Both parents and kids are carrying around a lot of extra stress these days. It is easy to become irritable or overwhelmed (sometimes without even knowing why) and self-care for adults and kids is more important than ever. Here are some self-care practices that may help your family function better during COVID-19.

  1. Create a new structure

It can feel great to take a Saturday and sleep in, have everyone wear their pajamas all day, watch movies all day and get mark absolutely nothing off your to-do list. But now that we are all home together much more often it can be helpful to have a schedule including meal (& snack) times, getting dressed, work and educational time, do chores, time for physical exercise, time to intentionally connect with your partner and your kids (even though you’re home together all the time, date nights, one on one time, focused family time still need to be a priority you can all count on), engaging in spiritual practices and a consistent bedtime, for kids and grown-ups

2. Be flexible

Schedules are important to help everyone feel secure, but life in a pandemic is unpredictable. Flexibility is required and parenting guilt isn’t helpful for anyone. You may work hard to limit your kids’ screen time and encourage indoor and outdoor play but maybe you have a day full of important zoom meetings and the only way you can guarantee your kids will stay occupied and won’t interrupt your meeting with questions like, “Where is my light saber?” or “Can I use the paints now?” is letting your kids have ongoing access to the iPad. Life is about balance. Sometimes you make a healthy dinner and your kids eat every bite and other times you order pizza and call it a day. The same will be true with your kids some days they might be eager to learn or excited to help fold the laundry. Other days they might beg for more screen time all day long or melt down when you ask them to do something as simple as putting their plate in the sink. Sometimes it’s best to set firm limits and other times you just need to read them a bedtime story and try again tomorrow. 

3. Voice your feelings (and take others’ feelings seriously)

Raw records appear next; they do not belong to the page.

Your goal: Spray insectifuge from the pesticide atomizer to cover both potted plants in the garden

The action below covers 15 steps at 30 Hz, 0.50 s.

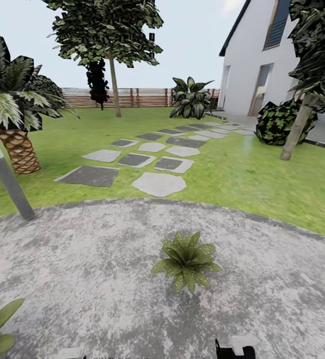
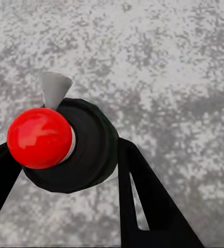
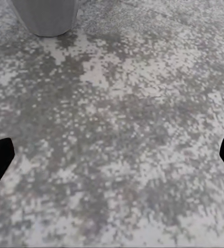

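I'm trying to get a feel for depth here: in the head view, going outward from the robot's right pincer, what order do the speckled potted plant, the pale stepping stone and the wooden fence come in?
1. Potted plant, on the paving ahead of the right pincer.
2. Pale stepping stone, on the lawn beyond the paving's edge.
3. Wooden fence, along the garden's far side.

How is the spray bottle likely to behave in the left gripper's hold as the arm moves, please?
The spray bottle looks rigid, so probably won't deform. Its rounded dark body could twist between the left gripper's fingers. The glossy red cap looks slippery.
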Tool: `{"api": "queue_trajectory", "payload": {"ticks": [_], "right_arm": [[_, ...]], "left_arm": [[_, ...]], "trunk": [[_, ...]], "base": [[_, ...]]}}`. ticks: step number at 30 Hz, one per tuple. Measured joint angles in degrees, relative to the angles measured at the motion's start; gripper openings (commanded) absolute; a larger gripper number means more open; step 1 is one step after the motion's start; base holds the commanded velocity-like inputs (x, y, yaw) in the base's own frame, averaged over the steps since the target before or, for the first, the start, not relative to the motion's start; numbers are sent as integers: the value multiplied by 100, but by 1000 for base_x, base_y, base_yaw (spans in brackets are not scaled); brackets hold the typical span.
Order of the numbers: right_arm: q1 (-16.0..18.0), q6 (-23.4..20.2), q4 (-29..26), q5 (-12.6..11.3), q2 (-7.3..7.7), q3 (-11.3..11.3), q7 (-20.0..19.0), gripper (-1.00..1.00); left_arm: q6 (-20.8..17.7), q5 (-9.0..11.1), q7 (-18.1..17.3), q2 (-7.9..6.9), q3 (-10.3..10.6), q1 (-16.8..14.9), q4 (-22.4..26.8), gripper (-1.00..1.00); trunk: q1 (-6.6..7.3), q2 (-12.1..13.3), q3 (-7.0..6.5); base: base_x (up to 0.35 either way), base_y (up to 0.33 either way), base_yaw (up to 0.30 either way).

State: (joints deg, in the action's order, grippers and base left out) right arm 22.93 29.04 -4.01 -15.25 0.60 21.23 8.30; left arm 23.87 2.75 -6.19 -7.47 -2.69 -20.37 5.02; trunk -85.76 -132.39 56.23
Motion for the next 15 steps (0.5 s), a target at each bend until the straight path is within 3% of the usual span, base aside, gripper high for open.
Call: {"api": "queue_trajectory", "payload": {"ticks": [5,11,15], "right_arm": [[0,-7,-1,-1,-6,-3,-1,100],[-1,-8,-2,-1,-9,-3,-2,100],[-1,-9,-2,-1,-9,-3,-2,100]], "left_arm": [[2,2,-2,-8,-1,2,-2,-100],[-5,4,4,-9,0,2,-3,-100],[-4,6,5,-9,0,2,-4,-100]], "trunk": [[-1,0,24],[-2,0,56],[0,0,78]], "base": [[-71,64,258],[-222,210,245],[-70,284,239]]}}
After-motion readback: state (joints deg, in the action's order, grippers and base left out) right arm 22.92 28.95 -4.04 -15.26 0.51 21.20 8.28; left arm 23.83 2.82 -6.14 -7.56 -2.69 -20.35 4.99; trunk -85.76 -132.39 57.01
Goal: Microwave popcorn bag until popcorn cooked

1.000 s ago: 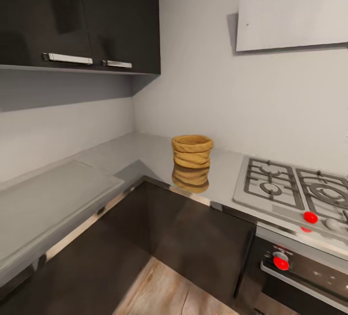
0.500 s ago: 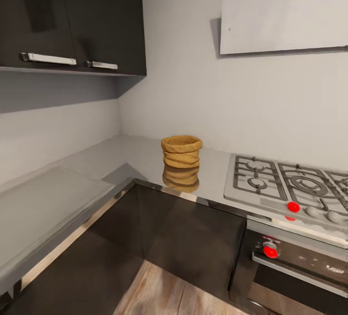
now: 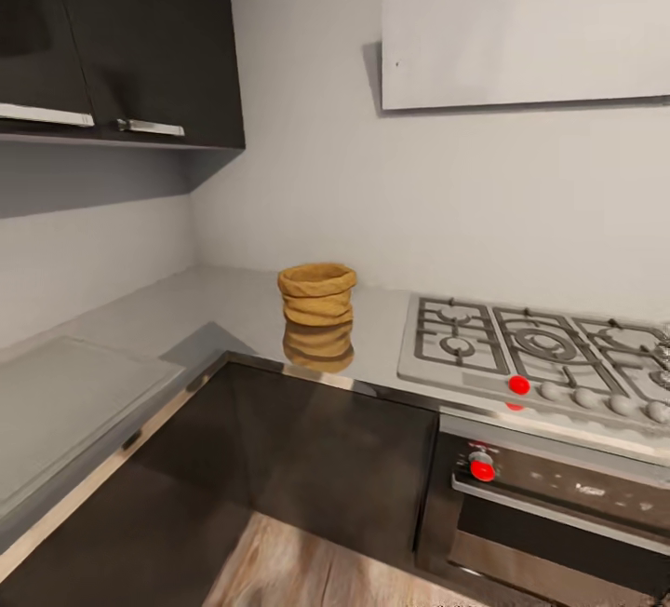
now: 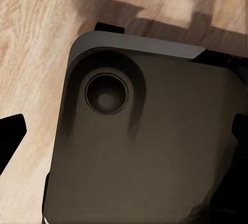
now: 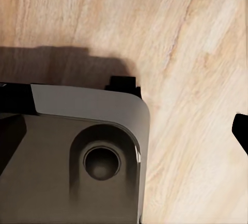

Of course, there are the big things like the family vacation to Disney is cancelled or the family reunion is put off until the Fall, are big disappointments. Make sure you are aware of your own feelings about these losses: anxiety, sadness, frustration, irritation or maybe even relief. Just like you can feel lots of different things at once so can your kids. Make time to process your own feelings. Help your kids identify their own feelings and express them in a healthy way. An example might be: Using a feelings chart to help kids identify their feelings and then letting them express their feelings by drawing or releasing pent up frustration on the trampoline in the backyard. The earlier you can tackle your (& your child’s feelings) the better, stuffing feelings leads to emotional complications. If things feel out of control often or if your child seems to be regressing, it may be time to consider therapy either in person or with telehealth. 

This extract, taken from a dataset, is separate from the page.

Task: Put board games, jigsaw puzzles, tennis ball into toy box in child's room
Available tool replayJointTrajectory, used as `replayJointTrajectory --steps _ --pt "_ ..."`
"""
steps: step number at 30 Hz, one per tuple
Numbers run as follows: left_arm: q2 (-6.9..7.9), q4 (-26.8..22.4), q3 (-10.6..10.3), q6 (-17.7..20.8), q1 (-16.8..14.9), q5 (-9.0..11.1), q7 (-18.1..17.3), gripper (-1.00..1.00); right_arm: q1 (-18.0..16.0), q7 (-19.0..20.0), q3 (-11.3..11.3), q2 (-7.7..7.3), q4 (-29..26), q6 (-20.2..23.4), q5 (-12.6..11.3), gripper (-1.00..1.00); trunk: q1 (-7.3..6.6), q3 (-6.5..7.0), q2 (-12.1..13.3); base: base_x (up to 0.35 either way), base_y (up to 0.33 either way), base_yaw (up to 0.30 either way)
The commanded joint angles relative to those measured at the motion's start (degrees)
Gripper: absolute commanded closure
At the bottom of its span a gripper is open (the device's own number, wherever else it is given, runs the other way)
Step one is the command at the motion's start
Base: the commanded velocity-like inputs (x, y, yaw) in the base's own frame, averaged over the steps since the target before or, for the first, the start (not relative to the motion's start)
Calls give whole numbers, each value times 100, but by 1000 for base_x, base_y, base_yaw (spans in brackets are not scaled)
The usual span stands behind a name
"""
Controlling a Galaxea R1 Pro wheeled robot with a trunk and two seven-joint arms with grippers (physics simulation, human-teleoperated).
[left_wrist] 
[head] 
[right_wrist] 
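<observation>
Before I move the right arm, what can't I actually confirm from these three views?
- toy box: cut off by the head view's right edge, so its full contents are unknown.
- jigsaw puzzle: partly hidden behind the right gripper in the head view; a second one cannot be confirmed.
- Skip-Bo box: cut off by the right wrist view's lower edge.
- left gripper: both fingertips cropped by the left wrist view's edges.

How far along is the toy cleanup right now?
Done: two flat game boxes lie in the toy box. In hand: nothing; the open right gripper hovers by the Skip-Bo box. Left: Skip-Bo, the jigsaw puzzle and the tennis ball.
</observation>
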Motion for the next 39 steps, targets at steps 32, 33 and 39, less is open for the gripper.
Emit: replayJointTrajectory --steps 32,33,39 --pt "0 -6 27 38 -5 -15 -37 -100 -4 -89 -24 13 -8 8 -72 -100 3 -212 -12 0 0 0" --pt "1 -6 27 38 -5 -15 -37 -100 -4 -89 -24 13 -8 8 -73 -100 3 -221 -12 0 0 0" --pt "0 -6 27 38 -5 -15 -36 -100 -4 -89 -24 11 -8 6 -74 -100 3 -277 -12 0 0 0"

4. Find ways to stay connected with important people outside of your family

It is a loss to not have the summer to spend with friends and extended family members. For some families it helps to have regular FaceTime dates with grandma and grandpa or having the neighbors over while maintaining social distance with each family playing on their own driveway or sending fun care packages to the cousins every few weeks. 

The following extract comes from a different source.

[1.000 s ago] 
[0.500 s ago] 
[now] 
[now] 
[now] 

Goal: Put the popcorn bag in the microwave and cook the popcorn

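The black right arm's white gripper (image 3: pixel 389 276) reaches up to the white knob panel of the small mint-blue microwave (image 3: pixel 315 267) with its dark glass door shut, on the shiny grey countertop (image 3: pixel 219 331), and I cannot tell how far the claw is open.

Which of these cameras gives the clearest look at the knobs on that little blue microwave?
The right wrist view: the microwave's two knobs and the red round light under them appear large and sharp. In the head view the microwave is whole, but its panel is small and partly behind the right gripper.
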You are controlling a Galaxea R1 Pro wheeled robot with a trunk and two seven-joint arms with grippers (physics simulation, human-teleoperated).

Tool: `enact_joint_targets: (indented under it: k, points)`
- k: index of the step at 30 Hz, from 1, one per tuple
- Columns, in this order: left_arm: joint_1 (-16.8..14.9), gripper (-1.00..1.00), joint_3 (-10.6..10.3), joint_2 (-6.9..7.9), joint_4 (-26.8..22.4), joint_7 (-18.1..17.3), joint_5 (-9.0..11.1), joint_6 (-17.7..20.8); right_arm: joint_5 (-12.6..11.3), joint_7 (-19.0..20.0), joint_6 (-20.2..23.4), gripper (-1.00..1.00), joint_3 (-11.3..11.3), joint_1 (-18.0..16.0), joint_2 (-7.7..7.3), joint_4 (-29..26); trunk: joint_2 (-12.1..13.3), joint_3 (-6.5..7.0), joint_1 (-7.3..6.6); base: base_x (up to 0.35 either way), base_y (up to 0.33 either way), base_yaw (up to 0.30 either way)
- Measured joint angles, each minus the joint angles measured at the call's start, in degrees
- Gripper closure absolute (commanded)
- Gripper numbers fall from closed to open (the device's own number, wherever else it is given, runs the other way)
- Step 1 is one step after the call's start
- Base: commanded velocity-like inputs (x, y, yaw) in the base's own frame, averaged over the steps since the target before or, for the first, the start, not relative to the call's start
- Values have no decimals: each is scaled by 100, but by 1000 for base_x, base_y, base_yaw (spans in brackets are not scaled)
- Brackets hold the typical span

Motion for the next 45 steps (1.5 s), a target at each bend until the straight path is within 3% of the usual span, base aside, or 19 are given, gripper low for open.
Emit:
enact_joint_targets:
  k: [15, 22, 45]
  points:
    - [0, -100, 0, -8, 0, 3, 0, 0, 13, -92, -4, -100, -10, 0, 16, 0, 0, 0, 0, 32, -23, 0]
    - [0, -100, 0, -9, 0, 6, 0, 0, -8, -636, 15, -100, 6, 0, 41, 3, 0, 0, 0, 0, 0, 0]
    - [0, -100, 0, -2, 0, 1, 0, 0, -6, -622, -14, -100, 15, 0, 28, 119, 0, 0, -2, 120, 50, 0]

4. Look for new things to celebrate and new ways to relax

Before COVID you may have looked forward to a weekly date night with your spouse but pandemic date night may be date night in once or twice a week. Instead of going out to dinner or to the movies you could order in new foods or cook family favorites together. Also, you could  introduce your kids to your favorite childhood movies this summer. Maybe instead of spending one on one time with your son while your daughter has her weekly ballet lessons you can take a walk around the neighborhood or take him to Sonic for slushies once a week. 

 

Parenting during a pandemic is incredibly challenging, but it can become a time when your family grows even closer to one another. If you are intentional, flexible, attentive and creative your family will grow individually and as a unit.